I'm currently in my 1st year of programming and have solved the problem to some code using string arrays but have no idea why it worked. We are still studying pointers but I wanted to try arrays for a bit.

I wanted to pass the value of a string from the main function, to pass to another function, to compare it with another string. If the two strings are equal, it prints "equal" otherwise, it prints "not equal". Although I've solved the problem , I'm confused by how this works:

       char name1[100];
       scanf("%s",name1);
       getname(name1[0]); 

return 0;
}

void getname(char name1[0]){

    printf("Name1 is %s",name1);

    return;
}

If you run it this way, it will not run the function and will return a garbage value. However, if I change

getname(name1[0]);

into

getname(&name1[0]);

it works perfectly fine, why is this?. Secondly, in the "getname" function. since I had to add the ampersand/address to the function call, I was taught that I needed to add an asterisk next to the variable to avoid getting the actual address but to get the actual value. Why is it in

printf("Name1 is %s",name1);

it is able to print the string perfectly fine without needing it to be:

printf("Name1 is %s",*name1);

Answer 1

void getname(char name1[0]) formally says you're going to pass a character array of zero size (side note: zero size arrays are not allowed in standard C but compilers sometimes allow them).

What it really says is you're going to pass a character pointer, a char *. The size is ignored. It's equivalent to the less confusing: void getname(char *name1).

In addition, since you're not going to alter the string inside function you can declare it const char * and be warned if you try to alter it.

#include <stdio.h>

void getname(const char *name1){
    printf("Name1 is %s",name1);

    return;
}

int main() {
    char name[100] = "foo";
    getname(name);
}

---

getname(name1[0]); gives you garbage because instead of passing in the pointer to the start of the string, you're passing in the first character of the string. If the string is "Yarrow Hock" you're trying to pass in Y which is really the number 89. C will then try to read what's at memory address 89 which is probably garbage.

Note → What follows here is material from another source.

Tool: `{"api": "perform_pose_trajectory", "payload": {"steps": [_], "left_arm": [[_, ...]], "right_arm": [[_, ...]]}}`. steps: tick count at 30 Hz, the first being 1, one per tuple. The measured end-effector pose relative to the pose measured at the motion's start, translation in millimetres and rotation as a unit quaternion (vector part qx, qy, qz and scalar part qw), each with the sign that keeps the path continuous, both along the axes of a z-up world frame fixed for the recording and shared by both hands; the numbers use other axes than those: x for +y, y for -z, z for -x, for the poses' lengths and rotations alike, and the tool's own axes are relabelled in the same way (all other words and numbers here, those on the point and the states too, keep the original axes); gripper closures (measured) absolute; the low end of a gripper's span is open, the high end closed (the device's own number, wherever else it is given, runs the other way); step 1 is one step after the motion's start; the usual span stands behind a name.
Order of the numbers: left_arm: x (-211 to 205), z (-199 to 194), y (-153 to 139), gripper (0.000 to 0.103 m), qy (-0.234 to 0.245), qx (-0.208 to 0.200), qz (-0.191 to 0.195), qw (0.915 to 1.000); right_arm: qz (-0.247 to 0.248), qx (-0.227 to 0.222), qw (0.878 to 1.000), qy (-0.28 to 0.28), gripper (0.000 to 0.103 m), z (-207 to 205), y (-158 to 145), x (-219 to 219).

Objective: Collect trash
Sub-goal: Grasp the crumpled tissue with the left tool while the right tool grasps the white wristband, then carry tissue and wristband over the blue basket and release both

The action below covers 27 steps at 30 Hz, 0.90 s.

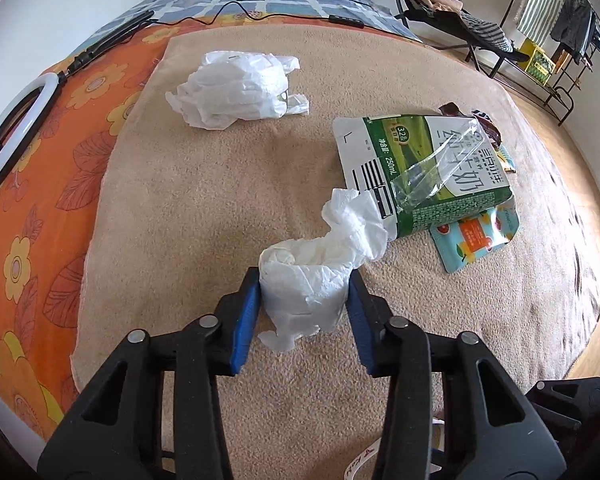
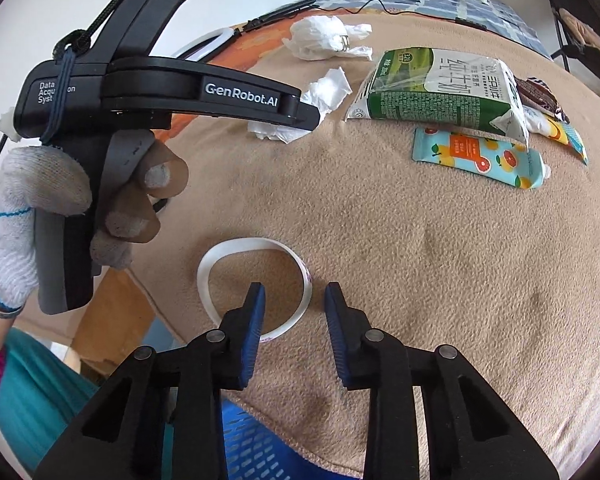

You can see this if you print the memory address of name1 using %p.

void getname(const char *name1){
    printf("Name1 points to %p\n",name1);
    printf("Name1 is %s\n",name1);

    return;
}

You should get a warning like:

incompatible integer to pointer conversion passing 'char' to parameter of
      type 'const char *'; take the address with & [-Wint-conversion]

---

Which leads us to a very important thing: compiler warnings. They are extremely important and by default they are off. Turning them on will save you hours of head scratching. There are a bewildering array of possible warnings and they're slightly different from compiler to compiler. Here's what I use with clang.

-Wall -Wshadow -Wwrite-strings -Wextra -Wconversion -std=c11 -pedantic

You can read what each of these mean in Diagnostic flags in Clang. And yes, "-Wall" does not mean "all warnings".

A good code editor, I recommend Atom, will also give you warnings as you edit.

---

getname(&name1[0]); works because it is equivalent to getname(name1 + 0) which is equivalent to getname(name1). name1[0] is the first character of the string. & gets its address, which is the start of the string just like name1 itself. printf then prints characters until it hits a null byte.

You can see this by trying getname(&name1[1]), or more directly with pointer arithmetic as getname(name1 + 1). This will pass in the address of the second character in name1. If name1 = "Yarrow Hock" it will print arrow Hock. This is a valid technique for skipping prefixes without altering the string.